The city of Sarajevo is commemorating the events of this date in a number of ways and it seems only appropriate on this June 28th to look at the trigger that led to the First World War.  There are so many who see this war as inevitable but it is never good history to see things as such.  There are a number of ways at looking at the outbreak of war: look at general causes – the “isms” that your history teachers drill into your; consider different ideological versions of history, with an emphasis on Marxist interpretations; and lastly, to examine the nationalistic perspective: to what extent did a particular country bear responsibility.
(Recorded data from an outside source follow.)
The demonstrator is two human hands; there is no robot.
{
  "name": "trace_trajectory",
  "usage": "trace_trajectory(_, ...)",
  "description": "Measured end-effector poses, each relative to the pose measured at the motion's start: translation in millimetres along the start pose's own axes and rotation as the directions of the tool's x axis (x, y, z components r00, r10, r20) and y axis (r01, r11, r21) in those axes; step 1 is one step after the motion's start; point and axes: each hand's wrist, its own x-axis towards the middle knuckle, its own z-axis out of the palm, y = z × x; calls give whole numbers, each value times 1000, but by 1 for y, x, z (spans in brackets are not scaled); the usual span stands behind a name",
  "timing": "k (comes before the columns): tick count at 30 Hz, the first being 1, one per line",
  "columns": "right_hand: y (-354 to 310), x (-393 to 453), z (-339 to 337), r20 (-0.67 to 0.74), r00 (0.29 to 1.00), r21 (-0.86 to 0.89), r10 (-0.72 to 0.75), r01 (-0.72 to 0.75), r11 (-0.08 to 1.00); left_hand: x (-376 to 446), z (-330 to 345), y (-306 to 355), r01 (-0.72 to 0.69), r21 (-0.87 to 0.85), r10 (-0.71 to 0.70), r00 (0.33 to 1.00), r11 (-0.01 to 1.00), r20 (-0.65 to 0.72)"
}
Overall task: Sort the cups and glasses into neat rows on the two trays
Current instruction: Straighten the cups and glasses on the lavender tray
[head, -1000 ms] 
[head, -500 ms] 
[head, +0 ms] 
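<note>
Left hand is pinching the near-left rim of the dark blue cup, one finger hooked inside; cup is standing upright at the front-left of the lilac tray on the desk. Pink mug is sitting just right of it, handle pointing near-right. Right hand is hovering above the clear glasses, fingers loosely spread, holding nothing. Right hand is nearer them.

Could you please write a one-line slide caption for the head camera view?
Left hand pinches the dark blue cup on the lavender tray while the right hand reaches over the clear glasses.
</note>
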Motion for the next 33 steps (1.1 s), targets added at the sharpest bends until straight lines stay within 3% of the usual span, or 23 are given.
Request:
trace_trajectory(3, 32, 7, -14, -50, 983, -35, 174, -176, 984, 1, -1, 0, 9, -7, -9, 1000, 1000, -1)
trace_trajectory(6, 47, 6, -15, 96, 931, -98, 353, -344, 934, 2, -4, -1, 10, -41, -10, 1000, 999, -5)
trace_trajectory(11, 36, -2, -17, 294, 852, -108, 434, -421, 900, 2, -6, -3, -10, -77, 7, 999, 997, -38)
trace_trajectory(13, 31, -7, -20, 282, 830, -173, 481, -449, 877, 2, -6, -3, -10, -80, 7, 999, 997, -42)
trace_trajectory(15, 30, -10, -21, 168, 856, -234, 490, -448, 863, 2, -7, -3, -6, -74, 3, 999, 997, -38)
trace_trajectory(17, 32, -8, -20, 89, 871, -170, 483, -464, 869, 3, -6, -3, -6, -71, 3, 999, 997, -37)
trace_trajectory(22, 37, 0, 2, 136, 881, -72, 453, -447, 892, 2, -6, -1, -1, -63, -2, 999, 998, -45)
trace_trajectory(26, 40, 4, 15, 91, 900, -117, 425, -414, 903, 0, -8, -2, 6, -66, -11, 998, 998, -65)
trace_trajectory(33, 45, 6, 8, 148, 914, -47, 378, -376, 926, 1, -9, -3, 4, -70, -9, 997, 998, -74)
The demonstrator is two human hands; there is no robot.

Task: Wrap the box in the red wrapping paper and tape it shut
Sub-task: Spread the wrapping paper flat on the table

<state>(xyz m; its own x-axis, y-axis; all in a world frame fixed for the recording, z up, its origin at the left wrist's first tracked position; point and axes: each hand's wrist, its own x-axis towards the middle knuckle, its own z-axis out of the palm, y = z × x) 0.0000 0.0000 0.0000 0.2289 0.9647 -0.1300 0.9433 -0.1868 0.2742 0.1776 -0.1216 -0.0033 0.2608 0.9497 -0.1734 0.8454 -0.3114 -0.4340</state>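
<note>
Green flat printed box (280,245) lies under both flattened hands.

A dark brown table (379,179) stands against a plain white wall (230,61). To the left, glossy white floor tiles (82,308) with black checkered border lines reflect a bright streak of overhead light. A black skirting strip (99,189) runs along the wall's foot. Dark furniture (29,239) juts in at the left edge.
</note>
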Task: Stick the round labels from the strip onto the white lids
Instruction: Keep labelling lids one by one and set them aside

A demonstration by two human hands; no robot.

On a May 2013 exam students were asked to discuss the contribution of Balkan nationalism to the outbreak of war in 1914.  The anniversary of the assassination of the Archduke Franz Ferdinand and his wife Sophie gives us the opportunity to consider this issue specifically.  After all, Gavrilo Princip. the assassin, was a member of the Black Hand, a nationalist group seeking political autonomy for Serbs living in the Habsburg Empire.  Little did they know that this action would lead not just to an end of that domination, but to an end to the empire itself.  This was the fateful moment in European history where all factors came together, provoking a war that ended imperial domination of eastern and southern Europe.  With this action, the major European dynasties would lose their power.  Those that remained were the ceremonial monarchs who exercised very little power.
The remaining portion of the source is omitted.